Using the material that follows, identify and copy each line with the string "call".

*Provided data:*

=== Section Start ===

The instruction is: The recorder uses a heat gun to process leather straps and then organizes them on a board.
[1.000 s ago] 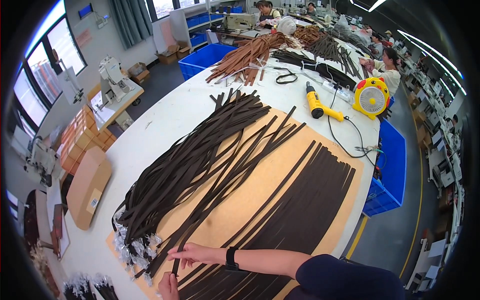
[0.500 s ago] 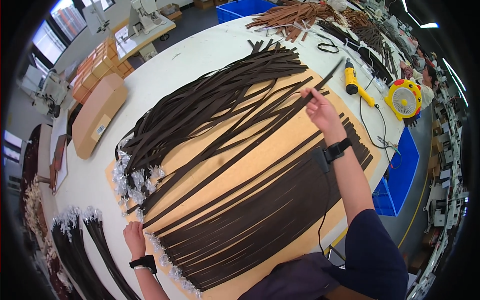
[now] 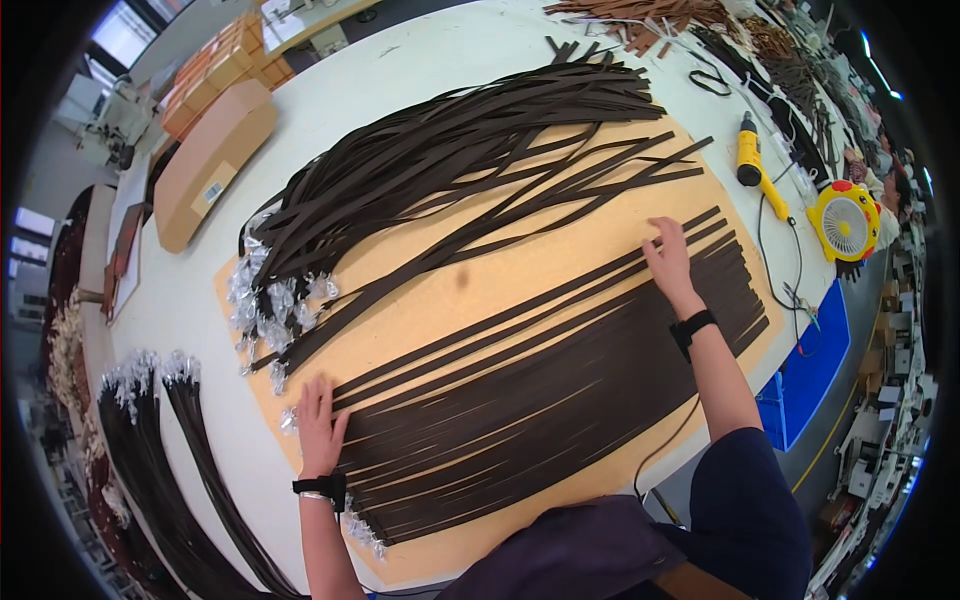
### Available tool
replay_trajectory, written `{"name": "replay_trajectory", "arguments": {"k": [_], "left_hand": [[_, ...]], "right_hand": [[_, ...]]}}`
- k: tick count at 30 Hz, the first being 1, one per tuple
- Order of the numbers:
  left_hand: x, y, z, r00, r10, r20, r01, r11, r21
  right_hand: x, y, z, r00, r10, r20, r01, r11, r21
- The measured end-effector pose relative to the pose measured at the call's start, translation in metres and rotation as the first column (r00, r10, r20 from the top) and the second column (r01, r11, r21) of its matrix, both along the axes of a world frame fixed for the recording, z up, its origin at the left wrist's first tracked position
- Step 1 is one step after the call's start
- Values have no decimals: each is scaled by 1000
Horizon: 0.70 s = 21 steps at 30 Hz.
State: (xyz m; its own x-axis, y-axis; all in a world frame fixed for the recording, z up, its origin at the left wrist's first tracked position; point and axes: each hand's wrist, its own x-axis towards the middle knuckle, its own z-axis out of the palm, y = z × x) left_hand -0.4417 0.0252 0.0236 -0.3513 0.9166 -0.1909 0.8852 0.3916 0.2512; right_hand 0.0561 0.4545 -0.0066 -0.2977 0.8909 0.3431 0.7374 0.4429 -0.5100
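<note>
Flat dark brown straps (image 3: 530, 400) lie side by side in a row on a tan board (image 3: 500, 285). Clear plastic wraps (image 3: 362, 530) cover their left ends. My left hand (image 3: 321, 430) rests open, fingers spread, over the wrapped ends of the uppermost straps. Toward the right ends of those straps, my right hand (image 3: 670, 265) touches them with its fingers apart and slightly bent. Farther off lies a tangled pile of similar straps (image 3: 450, 165), its wrapped ends (image 3: 265, 290) bunched at the left.
Two bundles of dark straps (image 3: 150, 460) hang at the table's left edge. A cardboard piece (image 3: 215, 165) lies at far left. On the right are a yellow heat tool (image 3: 749, 155), a yellow fan (image 3: 843, 222), loose cables (image 3: 797, 285) and a blue bin (image 3: 815, 360). Brown straps (image 3: 640, 15) lie at the back.
The strap stretched between my hands now lies along the row's upper side. My right hand has come down and nearer; my left has shifted right and spread its fingers. The view has shifted.
</note>
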Motion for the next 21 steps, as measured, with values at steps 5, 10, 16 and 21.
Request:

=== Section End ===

*Finished exercise:*
- The measured end-effector pose relative to the pose measured at the call's start, translation in metres and rotation as the first column (r00, r10, r20 from the top) and the second column (r01, r11, r21) of its matrix, both along the axes of a world frame fixed for the recording, z up, its origin at the left wrist's first tracked position
- Step 1 is one step after the call's start

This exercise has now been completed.